Given data:
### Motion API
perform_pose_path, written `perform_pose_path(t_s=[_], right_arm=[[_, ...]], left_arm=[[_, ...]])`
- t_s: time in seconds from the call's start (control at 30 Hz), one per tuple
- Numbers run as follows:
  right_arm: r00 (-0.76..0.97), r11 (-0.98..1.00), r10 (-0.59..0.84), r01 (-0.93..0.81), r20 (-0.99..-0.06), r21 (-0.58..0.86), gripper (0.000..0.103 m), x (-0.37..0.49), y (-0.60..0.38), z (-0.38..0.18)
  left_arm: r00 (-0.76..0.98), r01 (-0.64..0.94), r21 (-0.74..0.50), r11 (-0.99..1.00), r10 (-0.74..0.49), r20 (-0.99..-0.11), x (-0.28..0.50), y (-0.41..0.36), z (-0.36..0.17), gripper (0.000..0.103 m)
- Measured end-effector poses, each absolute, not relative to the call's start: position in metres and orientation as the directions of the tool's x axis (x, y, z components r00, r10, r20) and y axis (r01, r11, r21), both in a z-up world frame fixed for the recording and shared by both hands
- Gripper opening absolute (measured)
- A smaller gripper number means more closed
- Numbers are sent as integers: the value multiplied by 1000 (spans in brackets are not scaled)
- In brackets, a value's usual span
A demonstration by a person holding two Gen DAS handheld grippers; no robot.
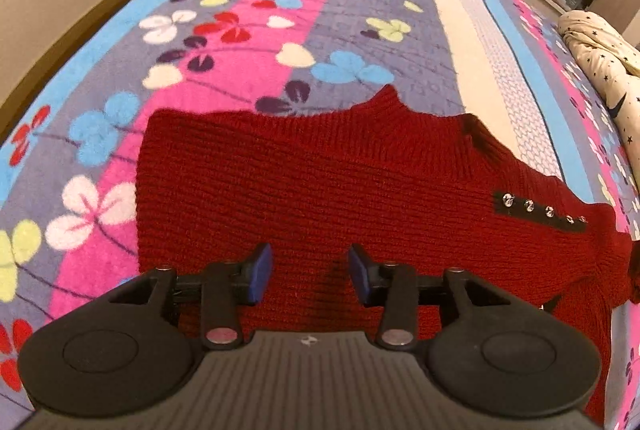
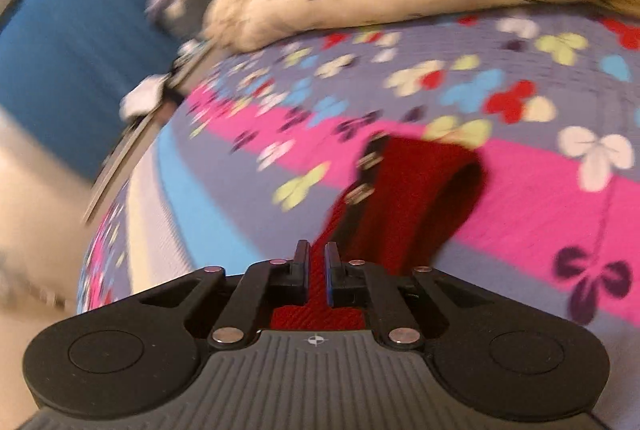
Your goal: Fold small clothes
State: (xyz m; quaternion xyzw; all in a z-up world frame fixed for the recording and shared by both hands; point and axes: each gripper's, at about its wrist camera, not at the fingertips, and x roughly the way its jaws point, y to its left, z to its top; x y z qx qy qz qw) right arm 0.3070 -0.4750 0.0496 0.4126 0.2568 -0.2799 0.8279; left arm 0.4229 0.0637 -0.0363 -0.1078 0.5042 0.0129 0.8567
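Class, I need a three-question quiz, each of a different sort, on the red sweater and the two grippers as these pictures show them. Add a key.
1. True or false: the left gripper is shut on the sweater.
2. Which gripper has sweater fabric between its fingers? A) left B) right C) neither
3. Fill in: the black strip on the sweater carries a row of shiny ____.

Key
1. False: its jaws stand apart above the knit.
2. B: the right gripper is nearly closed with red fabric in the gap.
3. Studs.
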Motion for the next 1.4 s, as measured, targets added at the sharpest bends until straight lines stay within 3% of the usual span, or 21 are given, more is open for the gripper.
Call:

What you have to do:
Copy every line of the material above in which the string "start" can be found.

Written solution:
- t_s: time in seconds from the call's start (control at 30 Hz), one per tuple
- Measured end-effector poses, each absolute, not relative to the call's start: position in metres and orientation as the directions of the tool's x axis (x, y, z components r00, r10, r20) and y axis (r01, r11, r21), both in a z-up world frame fixed for the recording and shared by both hands

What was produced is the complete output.